- [What you are asked to do]
Repeat the material in full. Keep every line exactly as it is.

- [Stored data]
────────

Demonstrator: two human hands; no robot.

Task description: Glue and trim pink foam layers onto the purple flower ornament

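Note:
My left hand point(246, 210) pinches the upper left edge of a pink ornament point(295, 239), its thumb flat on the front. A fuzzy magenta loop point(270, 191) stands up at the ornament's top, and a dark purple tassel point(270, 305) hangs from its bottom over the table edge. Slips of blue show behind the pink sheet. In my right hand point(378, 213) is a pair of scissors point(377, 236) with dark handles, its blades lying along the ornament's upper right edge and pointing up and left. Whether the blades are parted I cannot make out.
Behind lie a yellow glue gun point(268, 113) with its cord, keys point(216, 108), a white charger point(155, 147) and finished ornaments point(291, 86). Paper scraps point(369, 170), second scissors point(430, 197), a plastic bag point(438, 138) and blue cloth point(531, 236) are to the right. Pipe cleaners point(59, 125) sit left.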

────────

- [Exercise answer]
Demonstrator: two human hands; no robot.

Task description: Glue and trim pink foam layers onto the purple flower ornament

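Note:
My left hand point(246, 210) pinches the upper left edge of a pink ornament point(295, 239), its thumb flat on the front. A fuzzy magenta loop point(270, 191) stands up at the ornament's top, and a dark purple tassel point(270, 305) hangs from its bottom over the table edge. Slips of blue show behind the pink sheet. In my right hand point(378, 213) is a pair of scissors point(377, 236) with dark handles, its blades lying along the ornament's upper right edge and pointing up and left. Whether the blades are parted I cannot make out.
Behind lie a yellow glue gun point(268, 113) with its cord, keys point(216, 108), a white charger point(155, 147) and finished ornaments point(291, 86). Paper scraps point(369, 170), second scissors point(430, 197), a plastic bag point(438, 138) and blue cloth point(531, 236) are to the right. Pipe cleaners point(59, 125) sit left.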

This concludes the exercise.